For titration, a 20 μL q-PCR reaction, using 5 μL of each 800 bp library as template, 0.5 μL 10× SYBR Green (Thermo Fisher Scientific), 10.0 μL Kapa HiFi HotStart ReadyMix (KAPA Biosystems), 2.5 μL ultrapure H2O, and 1.0 μL each of 5 μM TRUESEQ (Illumina) compatible PE primers [47] was run to 20 cycles on a BioRad CFX q-PCR machine. Settings for the q-PCR were 30 sec of 98°C for denaturation and 20 cycles of 98°C for 10 sec, 67°C for 30 sec, and 72°C for 30 sec. Once the sample appropriate cycle number was determined from this q-PCR, a 40 μL reaction and including sample-specific PE primers including indexing barcodes to allow pooling of multiple samples per sequencing was run using the same settings as before.

Samples were pooled and quality checked either with an Agilent Bioanalyser DNA1000 chip system (Agilent) for HiSeq 1500 (Illumina) sequencing or a 2200 Tape Station using the D1000 kit (Agilent) and Qubit 3.0 (Invitrogen) for sequencing on a NextSeq 500 machine (Illumina). A 250 cycle (2 × 125 paired end reads) kit (Illumina) was used for the former or a 300 cycle (2 × 150 paired end reads) kit (Illumina) for the latter sequencer.

Sequence trimming, quality control, read mapping and chloroplast sequence assembly

Base calling and quality filtering was done with Illumina pipeline software (v.1.7 or later) and samples were pre-processed with custom scripts at the Walter and Eliza Hall Institute of Medical Research (WEHI) sequencing facility.

The new sequences were assessed, trimmed and assembled with CLC Genomics Workbench v. 9.5.1 and 9.5.2 (Qiagen) and the CLC Workflow is available as supplementary material (S1 File).

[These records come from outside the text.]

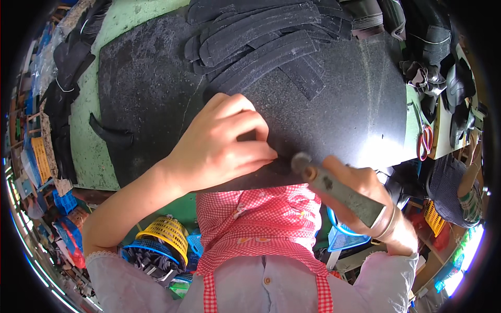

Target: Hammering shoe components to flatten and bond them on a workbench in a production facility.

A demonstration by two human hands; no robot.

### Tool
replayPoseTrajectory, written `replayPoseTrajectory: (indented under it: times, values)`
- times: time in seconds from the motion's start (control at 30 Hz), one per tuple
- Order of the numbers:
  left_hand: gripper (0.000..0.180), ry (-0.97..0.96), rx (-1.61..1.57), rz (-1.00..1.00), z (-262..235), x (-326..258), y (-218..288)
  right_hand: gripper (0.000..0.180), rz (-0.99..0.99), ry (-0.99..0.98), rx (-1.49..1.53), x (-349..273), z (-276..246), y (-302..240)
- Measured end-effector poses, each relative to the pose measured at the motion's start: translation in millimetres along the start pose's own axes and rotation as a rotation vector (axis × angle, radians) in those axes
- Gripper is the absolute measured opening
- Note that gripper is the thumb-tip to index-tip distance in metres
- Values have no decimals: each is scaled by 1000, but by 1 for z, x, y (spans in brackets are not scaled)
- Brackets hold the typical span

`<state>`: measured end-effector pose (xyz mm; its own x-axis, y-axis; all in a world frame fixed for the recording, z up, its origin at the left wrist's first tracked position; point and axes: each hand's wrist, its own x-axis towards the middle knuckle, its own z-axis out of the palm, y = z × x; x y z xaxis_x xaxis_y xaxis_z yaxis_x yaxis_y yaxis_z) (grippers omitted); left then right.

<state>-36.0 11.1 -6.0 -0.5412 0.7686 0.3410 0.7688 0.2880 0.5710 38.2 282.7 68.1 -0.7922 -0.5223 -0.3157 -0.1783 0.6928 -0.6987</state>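
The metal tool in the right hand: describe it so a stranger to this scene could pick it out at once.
Start at the big black mat covering the green table, then drop to its near edge, where the left hand presses down. Just right of it, the right hand grips the metal tool: a grey, worn bar with a rounded head, unlike the red-handled scissors farther right.

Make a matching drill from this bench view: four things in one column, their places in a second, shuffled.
Things:
1. left hand
2. metal tool
3. red-handled scissors
4. stack of black strips

Places:
A. far side of the black mat
B. right edge of the bench
C. pressed flat on the mat's near edge
D. gripped in the right hand

Pairs: 1-C, 2-D, 3-B, 4-A
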Motion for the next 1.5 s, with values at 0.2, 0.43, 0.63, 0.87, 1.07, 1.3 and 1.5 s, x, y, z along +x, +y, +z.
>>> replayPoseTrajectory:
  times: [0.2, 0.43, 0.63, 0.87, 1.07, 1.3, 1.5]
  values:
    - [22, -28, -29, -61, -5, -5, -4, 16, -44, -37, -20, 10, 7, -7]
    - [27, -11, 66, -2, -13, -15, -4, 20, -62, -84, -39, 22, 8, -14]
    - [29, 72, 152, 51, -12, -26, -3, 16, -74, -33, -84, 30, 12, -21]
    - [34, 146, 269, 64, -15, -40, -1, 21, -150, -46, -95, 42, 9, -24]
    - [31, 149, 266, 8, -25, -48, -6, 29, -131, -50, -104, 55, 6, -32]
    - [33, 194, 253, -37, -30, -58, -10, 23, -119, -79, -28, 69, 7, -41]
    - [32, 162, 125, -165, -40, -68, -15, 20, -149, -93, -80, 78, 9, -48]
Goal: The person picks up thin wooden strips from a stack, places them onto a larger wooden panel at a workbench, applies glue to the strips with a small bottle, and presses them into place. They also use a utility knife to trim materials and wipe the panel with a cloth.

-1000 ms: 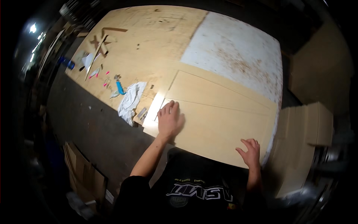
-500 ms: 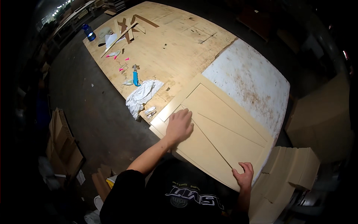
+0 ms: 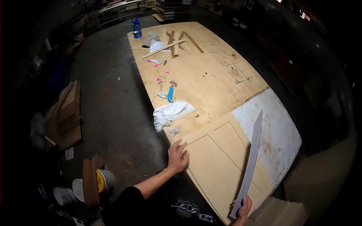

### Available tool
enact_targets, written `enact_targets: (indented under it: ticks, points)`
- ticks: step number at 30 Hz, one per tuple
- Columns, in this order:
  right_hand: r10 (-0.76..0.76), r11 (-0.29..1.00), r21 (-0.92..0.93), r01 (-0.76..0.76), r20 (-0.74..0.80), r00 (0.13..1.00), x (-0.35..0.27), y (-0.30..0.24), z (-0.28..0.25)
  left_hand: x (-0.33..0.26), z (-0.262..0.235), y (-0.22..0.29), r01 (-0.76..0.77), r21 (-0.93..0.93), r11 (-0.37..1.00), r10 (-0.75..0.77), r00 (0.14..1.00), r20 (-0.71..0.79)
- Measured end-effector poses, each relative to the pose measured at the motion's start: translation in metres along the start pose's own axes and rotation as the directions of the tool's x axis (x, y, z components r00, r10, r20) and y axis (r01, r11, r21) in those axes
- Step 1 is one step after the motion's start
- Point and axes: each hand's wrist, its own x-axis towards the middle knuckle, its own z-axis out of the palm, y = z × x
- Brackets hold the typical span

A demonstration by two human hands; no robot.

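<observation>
The left hand [image 3: 177, 156] lies flat, fingers spread wide, on the near left corner of the panel [image 3: 222, 162], a pale framed board resting on the near end of the bench [image 3: 211, 79]. The right hand [image 3: 243, 208] is closed around the lower end of a strip [image 3: 252, 160], a long thin grey piece that stands up over the panel's right side and leans toward its far edge; whether its top touches anything is hard to tell. Just beyond the panel's far left corner lies a white rag [image 3: 169, 112], and past that a blue tool [image 3: 170, 94]. Far beyond the panel, at the bench's end, stands a blue bottle [image 3: 136, 28].
</observation>
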Motion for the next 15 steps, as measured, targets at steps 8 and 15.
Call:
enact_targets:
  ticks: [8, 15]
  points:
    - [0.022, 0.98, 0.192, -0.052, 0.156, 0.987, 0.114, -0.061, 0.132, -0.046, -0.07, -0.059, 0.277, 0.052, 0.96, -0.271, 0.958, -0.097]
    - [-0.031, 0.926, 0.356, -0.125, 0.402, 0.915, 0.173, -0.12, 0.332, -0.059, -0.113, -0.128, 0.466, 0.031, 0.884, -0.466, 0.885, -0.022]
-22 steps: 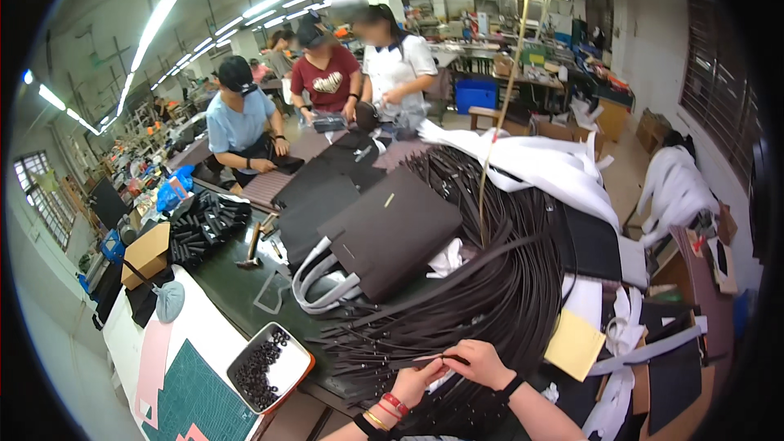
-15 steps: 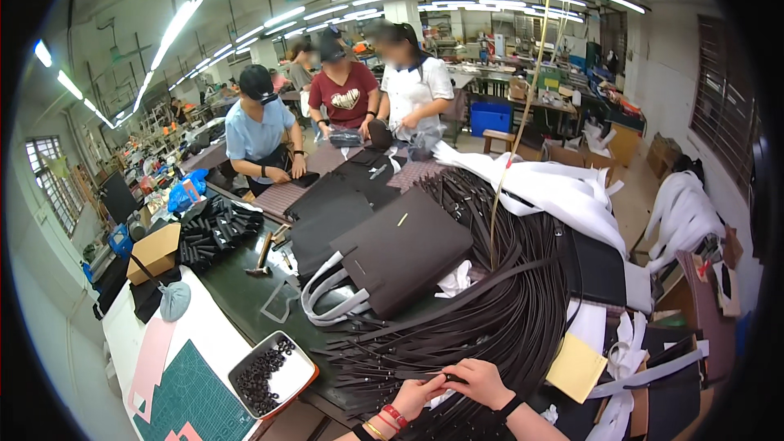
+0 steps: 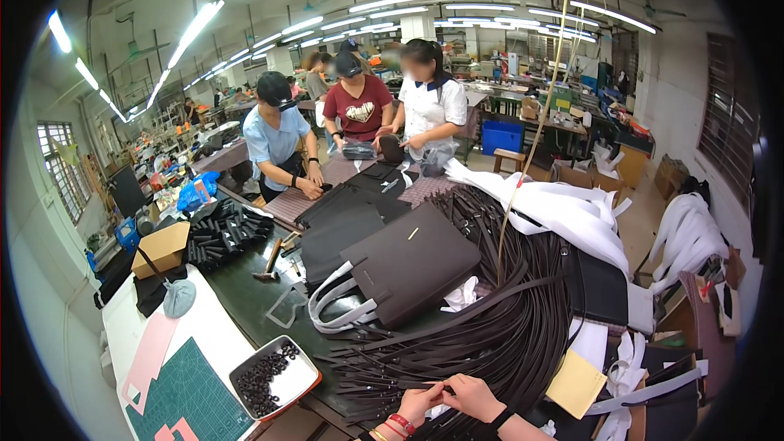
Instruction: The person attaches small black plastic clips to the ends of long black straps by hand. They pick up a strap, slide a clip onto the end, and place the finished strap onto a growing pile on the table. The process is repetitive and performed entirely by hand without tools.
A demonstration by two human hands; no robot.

Paired-end reads were paired and reads shorter than 15 or longer than 1000 bp were discarded. Reads below PHRED score 20 were also discarded. The fraction of low quality bases that were allowed in a read was 5%.

The quality-filtered and paired reads were mapped against a reference chloroplast genome (Eucalyptus globulus, GenBank accession: NC_008115.1). Sequence coverage was generally sufficient to unambiguously assemble most of the chloroplast genome for each sample, but all genomes included some regions with low coverage of mapped reads. A consensus sequence of the mapped assembly was created by removing regions with low coverage and inserting ambiguity codes for bases with more than one possible nucleotide using a threshold of 50% and ‘maximum number of ambiguous nucleotides allowed after trimming = 2’.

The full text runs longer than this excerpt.